▶ Exercise objective:
Your task is to copy the lines of the data below from the line holding "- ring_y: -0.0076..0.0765" through the line holding "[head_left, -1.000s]", inclusive, exactly and with nothing added.
■ ■ ■
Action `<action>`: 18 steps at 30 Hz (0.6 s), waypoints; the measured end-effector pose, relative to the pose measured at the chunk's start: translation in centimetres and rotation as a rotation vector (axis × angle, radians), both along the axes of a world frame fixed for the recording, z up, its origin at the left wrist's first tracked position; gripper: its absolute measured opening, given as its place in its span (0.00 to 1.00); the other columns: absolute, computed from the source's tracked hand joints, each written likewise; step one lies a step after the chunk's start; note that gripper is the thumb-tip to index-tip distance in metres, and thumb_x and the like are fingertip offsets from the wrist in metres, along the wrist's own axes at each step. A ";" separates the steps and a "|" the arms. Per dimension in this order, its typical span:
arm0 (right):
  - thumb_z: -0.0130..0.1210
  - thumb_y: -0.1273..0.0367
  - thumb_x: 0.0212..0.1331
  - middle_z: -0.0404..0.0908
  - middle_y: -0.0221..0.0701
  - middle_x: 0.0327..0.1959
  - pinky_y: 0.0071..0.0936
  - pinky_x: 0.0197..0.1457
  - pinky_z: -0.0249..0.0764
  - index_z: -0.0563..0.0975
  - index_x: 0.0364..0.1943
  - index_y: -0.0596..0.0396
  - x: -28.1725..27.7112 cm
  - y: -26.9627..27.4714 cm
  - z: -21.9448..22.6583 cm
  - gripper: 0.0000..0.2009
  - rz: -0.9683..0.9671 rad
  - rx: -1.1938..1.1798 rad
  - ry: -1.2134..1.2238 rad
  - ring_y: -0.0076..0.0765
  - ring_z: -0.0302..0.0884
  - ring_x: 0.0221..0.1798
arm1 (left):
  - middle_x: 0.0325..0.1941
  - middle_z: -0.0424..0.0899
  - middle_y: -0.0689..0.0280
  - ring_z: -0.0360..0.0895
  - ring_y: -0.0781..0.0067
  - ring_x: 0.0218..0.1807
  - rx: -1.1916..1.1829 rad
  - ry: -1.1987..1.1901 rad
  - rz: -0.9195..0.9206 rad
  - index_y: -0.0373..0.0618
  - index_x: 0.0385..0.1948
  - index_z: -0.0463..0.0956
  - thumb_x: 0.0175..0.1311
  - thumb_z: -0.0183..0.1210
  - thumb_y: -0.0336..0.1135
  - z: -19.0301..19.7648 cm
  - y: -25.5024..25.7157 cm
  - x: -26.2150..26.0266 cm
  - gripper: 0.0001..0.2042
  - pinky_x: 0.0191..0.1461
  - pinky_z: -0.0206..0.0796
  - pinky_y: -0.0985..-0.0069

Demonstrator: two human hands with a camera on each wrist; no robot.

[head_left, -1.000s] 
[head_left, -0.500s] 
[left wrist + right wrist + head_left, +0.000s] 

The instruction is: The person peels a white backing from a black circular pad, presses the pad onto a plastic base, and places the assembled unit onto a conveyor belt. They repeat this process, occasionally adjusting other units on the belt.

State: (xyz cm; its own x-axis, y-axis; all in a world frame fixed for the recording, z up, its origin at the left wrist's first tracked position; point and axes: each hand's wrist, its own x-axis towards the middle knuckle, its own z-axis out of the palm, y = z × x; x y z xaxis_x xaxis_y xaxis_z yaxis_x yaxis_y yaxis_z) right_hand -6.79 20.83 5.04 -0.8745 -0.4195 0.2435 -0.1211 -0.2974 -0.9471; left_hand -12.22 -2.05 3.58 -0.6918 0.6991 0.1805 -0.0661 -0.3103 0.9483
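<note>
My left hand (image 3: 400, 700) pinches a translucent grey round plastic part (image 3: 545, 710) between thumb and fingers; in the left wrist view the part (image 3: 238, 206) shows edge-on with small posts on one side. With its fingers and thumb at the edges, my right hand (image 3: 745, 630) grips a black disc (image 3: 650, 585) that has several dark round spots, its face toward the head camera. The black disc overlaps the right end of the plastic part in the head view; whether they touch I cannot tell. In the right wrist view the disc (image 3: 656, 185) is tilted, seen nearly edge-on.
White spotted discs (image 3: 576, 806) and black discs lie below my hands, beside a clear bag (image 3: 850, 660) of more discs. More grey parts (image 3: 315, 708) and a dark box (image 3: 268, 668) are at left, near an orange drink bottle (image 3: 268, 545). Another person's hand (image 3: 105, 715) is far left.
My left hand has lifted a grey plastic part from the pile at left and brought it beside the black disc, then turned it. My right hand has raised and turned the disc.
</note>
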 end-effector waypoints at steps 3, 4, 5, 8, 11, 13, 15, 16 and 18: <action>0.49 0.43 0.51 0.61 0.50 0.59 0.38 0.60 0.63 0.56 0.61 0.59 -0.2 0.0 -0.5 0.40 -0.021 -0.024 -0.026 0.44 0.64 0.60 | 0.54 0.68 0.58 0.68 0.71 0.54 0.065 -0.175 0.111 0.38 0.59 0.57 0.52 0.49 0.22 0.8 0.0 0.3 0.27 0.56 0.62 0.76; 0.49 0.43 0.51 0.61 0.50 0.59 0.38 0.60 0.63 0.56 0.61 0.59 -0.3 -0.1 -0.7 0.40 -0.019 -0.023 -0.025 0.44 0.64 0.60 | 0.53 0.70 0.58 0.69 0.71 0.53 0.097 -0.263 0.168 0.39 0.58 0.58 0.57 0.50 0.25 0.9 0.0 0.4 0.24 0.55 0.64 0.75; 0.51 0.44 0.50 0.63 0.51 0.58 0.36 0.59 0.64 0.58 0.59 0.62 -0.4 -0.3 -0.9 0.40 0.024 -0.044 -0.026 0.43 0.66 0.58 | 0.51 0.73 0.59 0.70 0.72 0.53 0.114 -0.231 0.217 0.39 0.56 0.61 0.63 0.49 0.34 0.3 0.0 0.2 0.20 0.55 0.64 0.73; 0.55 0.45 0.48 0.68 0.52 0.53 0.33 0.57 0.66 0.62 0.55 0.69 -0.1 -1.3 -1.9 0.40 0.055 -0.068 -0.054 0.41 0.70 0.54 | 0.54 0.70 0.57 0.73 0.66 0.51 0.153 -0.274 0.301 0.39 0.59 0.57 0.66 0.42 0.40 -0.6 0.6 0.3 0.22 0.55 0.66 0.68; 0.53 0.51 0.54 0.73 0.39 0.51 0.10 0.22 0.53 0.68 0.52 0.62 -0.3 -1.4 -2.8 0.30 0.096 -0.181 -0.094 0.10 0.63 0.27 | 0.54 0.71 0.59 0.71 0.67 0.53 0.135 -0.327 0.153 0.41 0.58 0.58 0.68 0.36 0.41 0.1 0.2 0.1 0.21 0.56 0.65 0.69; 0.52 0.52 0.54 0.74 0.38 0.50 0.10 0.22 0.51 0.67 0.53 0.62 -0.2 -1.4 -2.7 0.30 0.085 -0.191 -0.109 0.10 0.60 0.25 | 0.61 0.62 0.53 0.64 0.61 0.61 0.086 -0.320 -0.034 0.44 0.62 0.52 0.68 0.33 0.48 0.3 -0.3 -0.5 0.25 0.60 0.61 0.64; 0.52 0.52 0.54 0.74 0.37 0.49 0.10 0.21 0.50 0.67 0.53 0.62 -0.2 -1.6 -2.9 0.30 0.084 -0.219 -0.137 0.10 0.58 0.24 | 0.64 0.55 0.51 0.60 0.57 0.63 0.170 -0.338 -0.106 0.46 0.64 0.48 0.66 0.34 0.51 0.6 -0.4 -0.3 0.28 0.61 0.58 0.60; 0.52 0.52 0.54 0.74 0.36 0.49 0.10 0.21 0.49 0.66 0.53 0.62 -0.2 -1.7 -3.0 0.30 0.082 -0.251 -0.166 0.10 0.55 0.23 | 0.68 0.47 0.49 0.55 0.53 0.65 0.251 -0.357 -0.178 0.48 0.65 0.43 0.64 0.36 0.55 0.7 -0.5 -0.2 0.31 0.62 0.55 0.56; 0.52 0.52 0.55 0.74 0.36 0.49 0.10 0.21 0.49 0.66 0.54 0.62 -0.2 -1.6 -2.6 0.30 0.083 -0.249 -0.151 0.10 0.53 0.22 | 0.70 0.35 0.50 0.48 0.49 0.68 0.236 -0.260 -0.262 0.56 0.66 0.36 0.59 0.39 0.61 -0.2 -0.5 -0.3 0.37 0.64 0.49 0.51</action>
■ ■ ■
▶ Written answer:
  - ring_y: -0.0076..0.0765
  - ring_z: -0.0302..0.0884
  - ring_x: 0.0221..0.1798
arm1 (left):
  - middle_x: 0.0325..0.1941
  - middle_z: -0.0424..0.0899
  - middle_y: -0.0689..0.0280
  - ring_z: -0.0360..0.0895
  - ring_y: -0.0781..0.0067
  - ring_x: 0.0218..0.1807
  - rx: -1.1916..1.1829 rad
  - ry: -1.1987..1.1901 rad
  - rz: -0.9195..0.9206 rad
  - index_y: -0.0373..0.0618
  - index_x: 0.0385..0.1948
  - index_z: -0.0463..0.0956
  - thumb_x: 0.0175..0.1311
  - thumb_z: -0.0183..0.1210
  - thumb_y: -0.0336..0.1135
  - z: -19.0301..19.7648 cm
  - y: -25.5024..25.7157 cm
  - x: -26.2150..26.0266 cm
  - gripper: 0.0001..0.2042
  - pinky_x: 0.0191..0.1461
  - pinky_z: -0.0206..0.0796
  - pinky_y: -0.0985..-0.0069

Demonstrator: two human hands with a camera on each wrist; no robot.

[head_left, -1.000s] 

That completes the answer to this exercise.